The MHA said the centre had provided urgent aid and relief material “in a timely manner and without any reservation”.

“In one of the largest rescue operations, 40 helicopters, 31 aircraft, 182 teams for rescue, 18 Medical Teams of Defence forces, 58 teams of NDRF, 7 companies of CAPFs were pressed into service along with over 500 boats and necessary rescue equipments. They successfully saved over 60,000 human lives by rescuing them from marooned areas and shifting them to relief camps. Defence aircrafts and helicopters have made 1,084 sorties of duration 1,168 flying hours and airlifted 1,286 tonne of load and carried 3,332 rescuers. In addition, a number of Navy and Coast Guard ships were pressed into service to carry relief material to Kerala. The search and rescue operations and mobilisation of resources alone would cost the Central Government hundreds of crore of rupees,” the MHA said.

The government said Rs. 600 crore was released in advance “pending an assessment” by a team of ministers. This, the statement added, was apart from Rs. 562.45 crore already in the State Disaster Relief Fund, to which the centre contributes 75 to 90 per cent.
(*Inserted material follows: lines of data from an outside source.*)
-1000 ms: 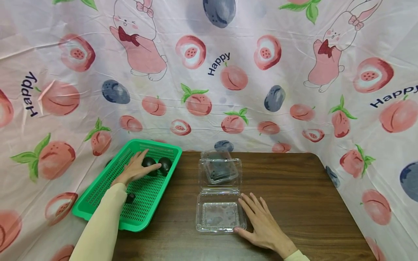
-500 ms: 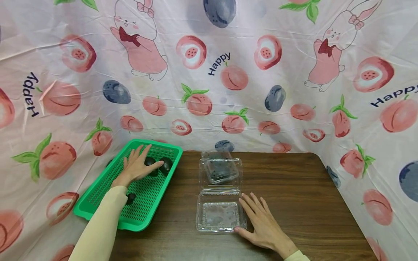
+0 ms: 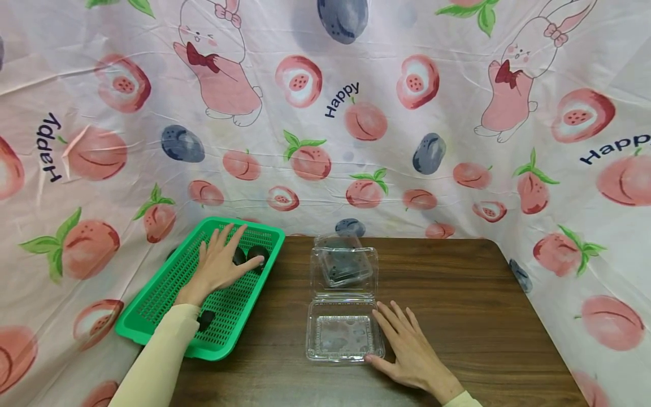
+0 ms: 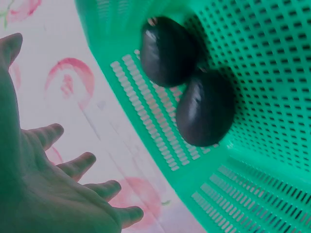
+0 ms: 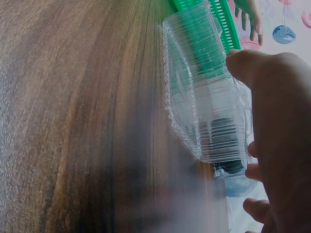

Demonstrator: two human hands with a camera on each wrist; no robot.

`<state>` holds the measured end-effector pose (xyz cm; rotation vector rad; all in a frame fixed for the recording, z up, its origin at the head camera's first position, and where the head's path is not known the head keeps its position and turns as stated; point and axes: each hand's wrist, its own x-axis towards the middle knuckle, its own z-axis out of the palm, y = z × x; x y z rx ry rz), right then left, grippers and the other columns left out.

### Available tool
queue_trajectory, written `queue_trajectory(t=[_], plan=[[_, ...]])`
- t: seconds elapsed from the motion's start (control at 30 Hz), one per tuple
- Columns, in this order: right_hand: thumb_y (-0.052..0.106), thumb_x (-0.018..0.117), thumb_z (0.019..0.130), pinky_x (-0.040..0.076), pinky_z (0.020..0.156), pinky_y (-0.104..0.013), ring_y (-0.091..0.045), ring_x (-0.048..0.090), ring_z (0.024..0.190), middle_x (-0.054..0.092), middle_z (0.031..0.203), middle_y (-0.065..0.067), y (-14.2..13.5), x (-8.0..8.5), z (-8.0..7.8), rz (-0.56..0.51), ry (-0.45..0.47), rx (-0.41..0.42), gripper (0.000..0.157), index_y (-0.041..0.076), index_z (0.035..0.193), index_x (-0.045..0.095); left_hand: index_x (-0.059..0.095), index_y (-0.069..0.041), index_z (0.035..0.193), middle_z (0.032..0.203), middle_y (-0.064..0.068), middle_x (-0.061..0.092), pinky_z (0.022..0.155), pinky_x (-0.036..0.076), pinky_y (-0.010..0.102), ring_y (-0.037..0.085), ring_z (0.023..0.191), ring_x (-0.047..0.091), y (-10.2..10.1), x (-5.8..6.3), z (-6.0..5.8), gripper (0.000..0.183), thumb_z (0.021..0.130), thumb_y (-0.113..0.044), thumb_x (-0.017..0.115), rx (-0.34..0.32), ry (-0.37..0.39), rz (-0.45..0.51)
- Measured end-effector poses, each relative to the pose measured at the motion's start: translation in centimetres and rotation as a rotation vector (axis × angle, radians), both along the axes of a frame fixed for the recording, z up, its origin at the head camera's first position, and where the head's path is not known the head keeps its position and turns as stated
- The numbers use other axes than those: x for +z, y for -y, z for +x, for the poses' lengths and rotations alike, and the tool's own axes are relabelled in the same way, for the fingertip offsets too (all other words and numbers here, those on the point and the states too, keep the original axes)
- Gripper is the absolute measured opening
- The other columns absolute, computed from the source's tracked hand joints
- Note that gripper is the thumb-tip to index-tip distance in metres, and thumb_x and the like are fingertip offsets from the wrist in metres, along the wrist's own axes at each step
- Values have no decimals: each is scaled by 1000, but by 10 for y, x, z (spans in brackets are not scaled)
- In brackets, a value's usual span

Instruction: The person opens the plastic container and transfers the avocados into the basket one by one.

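Two dark avocados [image 4: 206,109] lie side by side at the far end of the green basket [image 3: 249,308]. My left hand [image 3: 218,264] is over the basket, fingers spread, its thumb overlapping the right avocado [image 3: 257,252] in the head view. Nothing is held in it; the left wrist view shows the palm and fingertips apart from both fruits. A clear plastic clamshell box [image 3: 342,333] sits with its lid raised, nothing in its tray. My right hand [image 3: 409,353] touches the right rim of this box with thumb and straight fingertips.
Behind the raised lid stands another clear box [image 3: 347,268] with something dark inside. The wooden table [image 3: 447,282] extends to the right. A peach-print cloth [image 3: 325,124] hangs along the back and both sides.
My left hand has moved slightly right and toward the avocados, fingers still spread. The right hand and the clamshell box have stayed in place.
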<state>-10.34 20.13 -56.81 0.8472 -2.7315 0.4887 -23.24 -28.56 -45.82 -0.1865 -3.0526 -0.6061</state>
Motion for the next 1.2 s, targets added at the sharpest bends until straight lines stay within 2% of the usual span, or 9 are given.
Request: queue_trajectory(t=[0.37, 0.5, 0.6, 0.73, 0.87, 0.9, 1.0, 1.1, 1.2], plan=[[71, 74, 99, -23, 138, -25, -48, 50, 162, 52, 176, -14, 2, -2, -2, -1, -5, -8, 96, 8, 168, 53, 28, -25, 181, 188, 22, 21, 131, 4, 91, 62, 173, 9, -29, 3, 24, 104, 100, -69, 75, -66, -93, 13], [72, 73, 99, -2, 147, -40, -46, 49, 163, 51, 177, -13, 4, -3, -2, 5, -8, -20, 96, 9, 168, 53, 31, -25, 181, 188, 21, 23, 131, 5, 90, 62, 173, 10, -40, 1, 33, 102, 100, -65, 78, -106, -111, 12], [72, 74, 99, 5, 147, -44, -45, 50, 163, 52, 177, -12, 5, -3, -2, 4, -15, -23, 95, 9, 168, 54, 32, -25, 180, 188, 20, 24, 132, 6, 89, 61, 173, 12, -49, 0, 41, 101, 99, -64, 78, -136, -122, 8], [72, 74, 99, -16, 142, -30, -48, 50, 162, 52, 176, -14, 6, -3, -4, -5, -10, -15, 96, 8, 168, 54, 34, -26, 180, 187, 18, 27, 133, 8, 87, 58, 174, 14, -61, 2, 50, 101, 99, -65, 79, -176, -142, 1], [71, 74, 99, -22, 138, -26, -49, 50, 161, 52, 176, -15, 7, -4, -5, -13, -1, -13, 96, 8, 168, 54, 33, -30, 180, 187, 16, 28, 134, 9, 86, 56, 175, 15, -69, 5, 58, 100, 98, -65, 80, -212, -155, -9], [72, 74, 99, -21, 138, -26, -49, 50, 162, 52, 176, -14, 7, -4, -6, -14, 5, -16, 96, 8, 168, 54, 33, -31, 180, 187, 15, 29, 134, 10, 86, 55, 175, 16, -70, 6, 60, 101, 98, -65, 80, -221, -160, -12], [72, 73, 99, 2, 148, -45, -47, 49, 163, 51, 177, -12, 8, -4, -6, -6, 10, -29, 96, 10, 168, 53, 35, -30, 179, 187, 15, 30, 135, 13, 85, 55, 174, 18, -77, 6, 64, 101, 97, -64, 82, -248, -177, -10], [73, 72, 100, 19, 144, -56, -45, 48, 164, 50, 178, -10, 9, -5, -5, -1, 17, -40, 95, 11, 169, 53, 37, -29, 179, 187, 13, 31, 134, 16, 84, 55, 174, 21, -84, 4, 68, 100, 97, -65, 82, -274, -191, -6], [74, 72, 100, 6, 147, -47, -46, 47, 165, 50, 178, -11, 9, -6, -6, -7, 20, -39, 95, 11, 169, 53, 39, -29, 178, 187, 12, 31, 134, 20, 84, 55, 174, 23, -92, 0, 73, 98, 97, -65, 81, -292, -204, -6]])
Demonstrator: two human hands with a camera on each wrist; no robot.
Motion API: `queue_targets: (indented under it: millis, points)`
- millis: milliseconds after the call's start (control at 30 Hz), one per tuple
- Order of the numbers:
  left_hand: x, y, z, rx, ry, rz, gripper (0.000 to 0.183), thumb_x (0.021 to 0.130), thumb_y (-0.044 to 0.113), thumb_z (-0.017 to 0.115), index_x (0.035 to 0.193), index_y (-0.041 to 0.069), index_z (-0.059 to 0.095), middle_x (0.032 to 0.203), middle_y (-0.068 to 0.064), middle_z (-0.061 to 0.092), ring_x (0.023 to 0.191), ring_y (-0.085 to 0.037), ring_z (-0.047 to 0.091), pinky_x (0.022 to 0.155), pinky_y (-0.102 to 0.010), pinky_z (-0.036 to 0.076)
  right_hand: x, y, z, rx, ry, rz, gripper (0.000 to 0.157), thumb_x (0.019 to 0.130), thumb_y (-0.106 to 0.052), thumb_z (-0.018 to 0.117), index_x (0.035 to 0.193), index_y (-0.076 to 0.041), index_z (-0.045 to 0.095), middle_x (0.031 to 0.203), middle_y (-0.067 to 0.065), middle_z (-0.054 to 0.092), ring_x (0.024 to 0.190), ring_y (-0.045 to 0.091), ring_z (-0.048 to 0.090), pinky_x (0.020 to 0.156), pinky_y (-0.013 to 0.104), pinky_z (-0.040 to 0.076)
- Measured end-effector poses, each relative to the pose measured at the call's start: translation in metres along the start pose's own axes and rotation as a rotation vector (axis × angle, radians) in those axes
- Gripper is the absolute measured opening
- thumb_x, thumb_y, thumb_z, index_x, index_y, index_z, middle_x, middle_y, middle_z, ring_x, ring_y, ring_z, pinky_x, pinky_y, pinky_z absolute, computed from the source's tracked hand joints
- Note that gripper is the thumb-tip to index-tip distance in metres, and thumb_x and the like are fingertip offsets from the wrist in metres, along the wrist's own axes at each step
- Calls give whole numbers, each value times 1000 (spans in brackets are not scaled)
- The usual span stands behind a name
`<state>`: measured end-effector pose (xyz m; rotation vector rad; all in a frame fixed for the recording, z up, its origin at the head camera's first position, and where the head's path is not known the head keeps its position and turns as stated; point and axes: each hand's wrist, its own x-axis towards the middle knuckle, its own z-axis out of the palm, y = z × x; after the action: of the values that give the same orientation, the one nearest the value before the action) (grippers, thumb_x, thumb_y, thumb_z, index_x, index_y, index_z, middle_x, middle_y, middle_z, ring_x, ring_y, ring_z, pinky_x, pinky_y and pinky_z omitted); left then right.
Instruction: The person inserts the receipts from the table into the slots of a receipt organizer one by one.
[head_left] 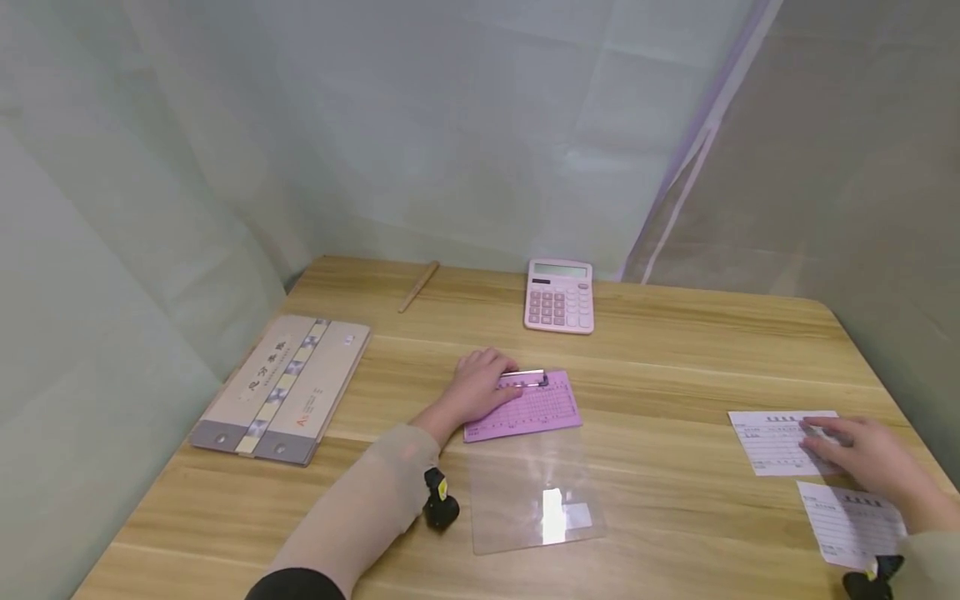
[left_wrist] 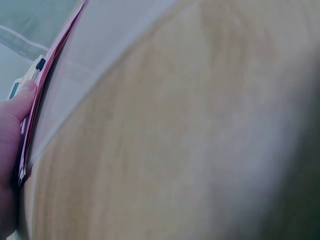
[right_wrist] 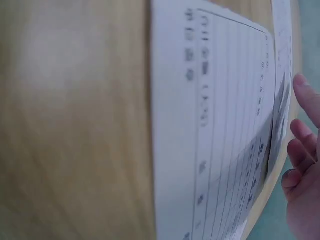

The statement follows some severe criticism of the Rs 600 crore assistance even by independent sections. An India Spend analysis, pointing out that it was “less than the cost of one Rafale fighter jet (Rs 670 crore), 36 of which India hopes to buy from France”, added that this interim relief is less than:

–    The amount allocated towards the construction of an exhibition cum convention centre (ECC), Dwarka, New Delhi– Rs 700 crore.

–    the amount spent on the purchase of two new VVIP aircraft for special flights operated by Air India for the President, Vice President and Prime Minister–Rs 4,469.5 crore ($640 million);

–    the allocation made by the Centre for the revival of 50 airports/airstrips under the Regional Connectivity Scheme–Rs 890 crore.